Column Type Required Description
dataset_id string yes References dataset_id in dataset.csv.
table_id string yes References table_id in tables.csv.
column_name string yes Name of the column in the data file that uses this code.
code_value string yes Stored value in the data (e.g., R, Y, G, critical, adipose_intact).
code_label string no Human-readable label corresponding to the code.
code_description string no Longer description of what the code means.
concept_scheme_iri string no IRI of the SKOS concept scheme (e.g., the DFO Salmon Status scheme).
concept_iri string no IRI of the specific SKOS concept that code_value represents.

Guidance:

  • code_value must match exactly the values present in the data table.
  • code_label and code_description can be used to auto-generate documentation.
  • concept_scheme_iri and concept_iri enable alignment with the larger salmon ontology and SKOS vocabularies.

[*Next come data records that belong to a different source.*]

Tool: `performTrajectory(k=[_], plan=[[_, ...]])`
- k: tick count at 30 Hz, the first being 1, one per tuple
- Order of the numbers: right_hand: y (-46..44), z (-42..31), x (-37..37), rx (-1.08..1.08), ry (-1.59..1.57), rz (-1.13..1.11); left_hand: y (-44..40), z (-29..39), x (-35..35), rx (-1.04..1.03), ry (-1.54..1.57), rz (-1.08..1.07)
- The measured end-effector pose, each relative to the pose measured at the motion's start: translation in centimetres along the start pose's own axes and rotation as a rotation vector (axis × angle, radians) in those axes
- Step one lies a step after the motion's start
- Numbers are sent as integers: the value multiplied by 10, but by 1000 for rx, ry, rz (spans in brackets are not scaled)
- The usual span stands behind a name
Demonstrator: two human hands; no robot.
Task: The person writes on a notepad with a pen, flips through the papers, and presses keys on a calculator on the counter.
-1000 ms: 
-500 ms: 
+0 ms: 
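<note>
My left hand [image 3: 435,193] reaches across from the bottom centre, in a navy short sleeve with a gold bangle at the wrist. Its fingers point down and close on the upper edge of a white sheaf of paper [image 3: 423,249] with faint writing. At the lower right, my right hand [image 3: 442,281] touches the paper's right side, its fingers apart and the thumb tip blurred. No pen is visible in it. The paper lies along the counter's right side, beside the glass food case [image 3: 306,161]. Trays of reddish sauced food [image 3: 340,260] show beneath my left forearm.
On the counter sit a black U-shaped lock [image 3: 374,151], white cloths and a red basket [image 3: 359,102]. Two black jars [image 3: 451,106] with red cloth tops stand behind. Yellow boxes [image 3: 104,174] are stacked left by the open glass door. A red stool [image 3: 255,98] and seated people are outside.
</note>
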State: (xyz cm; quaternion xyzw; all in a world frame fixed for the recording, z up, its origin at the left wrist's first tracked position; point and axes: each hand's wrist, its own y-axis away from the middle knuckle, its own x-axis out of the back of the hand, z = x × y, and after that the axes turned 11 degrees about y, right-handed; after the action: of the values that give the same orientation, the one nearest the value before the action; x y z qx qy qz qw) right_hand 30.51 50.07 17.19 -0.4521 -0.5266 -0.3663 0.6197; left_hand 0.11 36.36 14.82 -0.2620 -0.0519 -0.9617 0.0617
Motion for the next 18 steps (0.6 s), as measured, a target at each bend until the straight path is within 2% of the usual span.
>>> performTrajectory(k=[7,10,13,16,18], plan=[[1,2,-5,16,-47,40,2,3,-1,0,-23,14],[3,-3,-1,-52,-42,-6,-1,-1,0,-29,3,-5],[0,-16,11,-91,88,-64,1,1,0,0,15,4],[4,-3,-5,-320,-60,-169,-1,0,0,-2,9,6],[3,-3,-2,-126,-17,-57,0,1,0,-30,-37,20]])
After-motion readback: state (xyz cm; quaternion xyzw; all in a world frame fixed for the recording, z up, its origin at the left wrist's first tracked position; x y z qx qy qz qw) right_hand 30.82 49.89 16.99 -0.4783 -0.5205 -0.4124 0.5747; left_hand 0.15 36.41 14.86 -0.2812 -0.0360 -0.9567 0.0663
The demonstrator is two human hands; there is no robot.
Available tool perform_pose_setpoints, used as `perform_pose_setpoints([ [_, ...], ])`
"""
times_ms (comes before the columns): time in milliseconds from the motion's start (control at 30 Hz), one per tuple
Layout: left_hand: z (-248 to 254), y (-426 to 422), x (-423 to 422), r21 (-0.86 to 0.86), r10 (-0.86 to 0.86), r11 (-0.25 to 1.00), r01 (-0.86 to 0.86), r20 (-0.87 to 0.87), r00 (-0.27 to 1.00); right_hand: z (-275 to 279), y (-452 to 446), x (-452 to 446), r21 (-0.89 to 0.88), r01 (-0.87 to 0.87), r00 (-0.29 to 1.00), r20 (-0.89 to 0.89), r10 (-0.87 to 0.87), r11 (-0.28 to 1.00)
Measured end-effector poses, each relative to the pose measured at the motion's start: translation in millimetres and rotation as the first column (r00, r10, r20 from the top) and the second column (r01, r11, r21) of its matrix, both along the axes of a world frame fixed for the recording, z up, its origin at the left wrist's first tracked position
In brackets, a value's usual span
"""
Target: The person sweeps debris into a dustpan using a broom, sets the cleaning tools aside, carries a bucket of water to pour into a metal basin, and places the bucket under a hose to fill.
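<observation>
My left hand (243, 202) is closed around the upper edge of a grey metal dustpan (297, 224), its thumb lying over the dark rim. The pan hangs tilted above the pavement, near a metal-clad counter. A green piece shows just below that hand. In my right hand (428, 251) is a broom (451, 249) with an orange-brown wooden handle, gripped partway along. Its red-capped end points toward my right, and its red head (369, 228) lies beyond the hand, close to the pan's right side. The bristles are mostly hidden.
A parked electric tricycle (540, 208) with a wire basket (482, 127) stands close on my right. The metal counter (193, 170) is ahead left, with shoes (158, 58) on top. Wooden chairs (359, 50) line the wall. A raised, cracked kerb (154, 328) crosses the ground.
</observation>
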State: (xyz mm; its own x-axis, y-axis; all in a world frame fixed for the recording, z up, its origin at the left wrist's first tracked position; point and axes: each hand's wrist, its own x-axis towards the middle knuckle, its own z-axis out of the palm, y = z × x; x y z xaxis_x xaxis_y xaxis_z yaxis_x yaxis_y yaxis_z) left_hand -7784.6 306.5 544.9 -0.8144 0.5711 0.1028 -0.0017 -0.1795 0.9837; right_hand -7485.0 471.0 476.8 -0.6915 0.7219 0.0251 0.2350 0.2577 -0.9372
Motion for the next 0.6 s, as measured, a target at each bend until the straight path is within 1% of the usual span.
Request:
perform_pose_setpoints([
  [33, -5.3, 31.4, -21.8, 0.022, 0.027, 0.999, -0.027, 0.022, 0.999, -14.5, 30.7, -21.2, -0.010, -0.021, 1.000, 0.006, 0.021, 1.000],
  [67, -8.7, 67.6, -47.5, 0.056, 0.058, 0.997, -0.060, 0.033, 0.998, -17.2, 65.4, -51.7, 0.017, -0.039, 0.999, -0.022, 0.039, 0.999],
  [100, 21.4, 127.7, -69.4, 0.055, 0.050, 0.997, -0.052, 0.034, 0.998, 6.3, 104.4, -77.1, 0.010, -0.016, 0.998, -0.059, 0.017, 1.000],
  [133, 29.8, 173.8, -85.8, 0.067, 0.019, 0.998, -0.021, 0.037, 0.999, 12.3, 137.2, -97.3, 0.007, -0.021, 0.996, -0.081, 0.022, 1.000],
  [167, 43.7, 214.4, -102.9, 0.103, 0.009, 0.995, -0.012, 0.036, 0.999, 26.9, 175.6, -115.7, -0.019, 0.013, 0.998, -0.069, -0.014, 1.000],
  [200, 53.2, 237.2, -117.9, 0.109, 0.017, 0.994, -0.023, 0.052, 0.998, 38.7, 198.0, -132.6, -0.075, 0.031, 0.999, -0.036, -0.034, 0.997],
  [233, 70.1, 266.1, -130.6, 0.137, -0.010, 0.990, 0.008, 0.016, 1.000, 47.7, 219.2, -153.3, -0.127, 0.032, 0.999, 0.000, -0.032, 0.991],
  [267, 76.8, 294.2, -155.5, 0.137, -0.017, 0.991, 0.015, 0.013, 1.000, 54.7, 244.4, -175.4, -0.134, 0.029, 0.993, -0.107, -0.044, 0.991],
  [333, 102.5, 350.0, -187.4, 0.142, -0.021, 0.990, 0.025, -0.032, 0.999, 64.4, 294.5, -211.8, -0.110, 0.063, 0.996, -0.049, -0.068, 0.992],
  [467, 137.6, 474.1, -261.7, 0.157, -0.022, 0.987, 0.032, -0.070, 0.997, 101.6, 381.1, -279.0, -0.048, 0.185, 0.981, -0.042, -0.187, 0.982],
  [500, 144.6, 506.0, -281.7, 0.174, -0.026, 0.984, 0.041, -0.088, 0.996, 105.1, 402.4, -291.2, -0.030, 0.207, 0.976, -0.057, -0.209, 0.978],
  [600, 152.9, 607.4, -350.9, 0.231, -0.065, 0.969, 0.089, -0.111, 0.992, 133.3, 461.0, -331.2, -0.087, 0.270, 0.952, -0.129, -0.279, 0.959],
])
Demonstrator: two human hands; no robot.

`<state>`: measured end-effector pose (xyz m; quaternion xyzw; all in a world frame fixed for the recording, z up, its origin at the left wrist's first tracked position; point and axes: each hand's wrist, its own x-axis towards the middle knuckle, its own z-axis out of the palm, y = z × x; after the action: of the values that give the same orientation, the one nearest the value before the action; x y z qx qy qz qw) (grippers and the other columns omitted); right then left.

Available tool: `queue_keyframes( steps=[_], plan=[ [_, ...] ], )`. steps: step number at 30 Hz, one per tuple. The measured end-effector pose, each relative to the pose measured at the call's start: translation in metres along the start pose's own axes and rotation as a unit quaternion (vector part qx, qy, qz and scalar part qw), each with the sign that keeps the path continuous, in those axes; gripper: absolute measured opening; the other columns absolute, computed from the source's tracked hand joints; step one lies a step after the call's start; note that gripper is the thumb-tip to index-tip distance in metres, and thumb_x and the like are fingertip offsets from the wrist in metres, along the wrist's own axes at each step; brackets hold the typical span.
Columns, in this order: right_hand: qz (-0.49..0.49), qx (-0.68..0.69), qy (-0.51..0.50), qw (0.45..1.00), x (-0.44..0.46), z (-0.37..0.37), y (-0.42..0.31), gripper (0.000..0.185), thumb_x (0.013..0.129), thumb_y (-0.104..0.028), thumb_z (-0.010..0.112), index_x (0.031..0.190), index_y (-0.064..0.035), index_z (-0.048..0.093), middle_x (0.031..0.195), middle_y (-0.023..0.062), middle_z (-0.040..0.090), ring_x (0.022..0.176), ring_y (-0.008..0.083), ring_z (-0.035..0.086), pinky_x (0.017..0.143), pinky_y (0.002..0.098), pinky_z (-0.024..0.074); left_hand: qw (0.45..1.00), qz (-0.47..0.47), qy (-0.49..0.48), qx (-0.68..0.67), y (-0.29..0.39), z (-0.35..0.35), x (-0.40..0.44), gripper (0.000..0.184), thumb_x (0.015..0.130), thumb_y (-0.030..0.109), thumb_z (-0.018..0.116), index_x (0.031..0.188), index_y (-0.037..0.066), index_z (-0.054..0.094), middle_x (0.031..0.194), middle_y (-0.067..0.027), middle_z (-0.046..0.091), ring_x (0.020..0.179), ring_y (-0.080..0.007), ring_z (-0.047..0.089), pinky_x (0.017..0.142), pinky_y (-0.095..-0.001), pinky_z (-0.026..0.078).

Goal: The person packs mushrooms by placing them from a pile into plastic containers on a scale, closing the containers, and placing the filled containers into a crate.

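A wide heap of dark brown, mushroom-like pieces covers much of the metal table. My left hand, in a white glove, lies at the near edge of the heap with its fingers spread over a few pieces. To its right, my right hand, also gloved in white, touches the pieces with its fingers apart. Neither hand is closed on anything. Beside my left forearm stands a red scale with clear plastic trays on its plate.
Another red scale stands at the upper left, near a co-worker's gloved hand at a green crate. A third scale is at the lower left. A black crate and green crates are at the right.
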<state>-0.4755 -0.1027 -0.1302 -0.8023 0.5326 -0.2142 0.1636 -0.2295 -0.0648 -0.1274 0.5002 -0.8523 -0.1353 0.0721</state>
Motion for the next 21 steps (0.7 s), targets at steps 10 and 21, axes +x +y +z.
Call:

9 Relationship to Ontology, R Package, and GPT

  • The ontology defines the formal semantics for:
    • measurement types (metric_iri),
    • entities (entity_iri),
    • dimensions (dimension_iri),
    • concept schemes and concepts (concept_scheme_iri, concept_iri).
  • The R package will:
    • read SDEP metadata and data files,
    • validate packages against this specification,
    • join in ontology/vocabulary information,
    • help reshape data into analysis-friendly tidy formats.
  • The custom GPT will:
    • help users draft column_dictionary.csv and codes.csv,
    • suggest ontology-aligned IRIs,
    • assist in decomposing compound terms into multiple columns with appropriate roles and IRIs,
    • propose SDEP-compliant package structures for new projects.

10 Versioning and Backwards Compatibility

  • Include a spec_version field in dataset.csv in future iterations if needed (e.g., sdep-0.1.0).
  • New columns should be added in a backwards-compatible way:
    • existing tooling must continue to work when extra columns are present.
  • Breaking changes to required columns or semantics should bump the major version.

11 Implementation Notes

  • CSV files should use UTF-8 encoding and a comma delimiter by default.
  • Dates should follow ISO 8601 where possible (e.g., YYYY-MM-DD); years can be encoded as integers.
  • R and Python tooling should treat missing optional columns as NA/null without failing.
  • The spec is intentionally minimal; domain-specific extensions (e.g., FSAR/SPSR templates) can be layered on top as recommended profiles.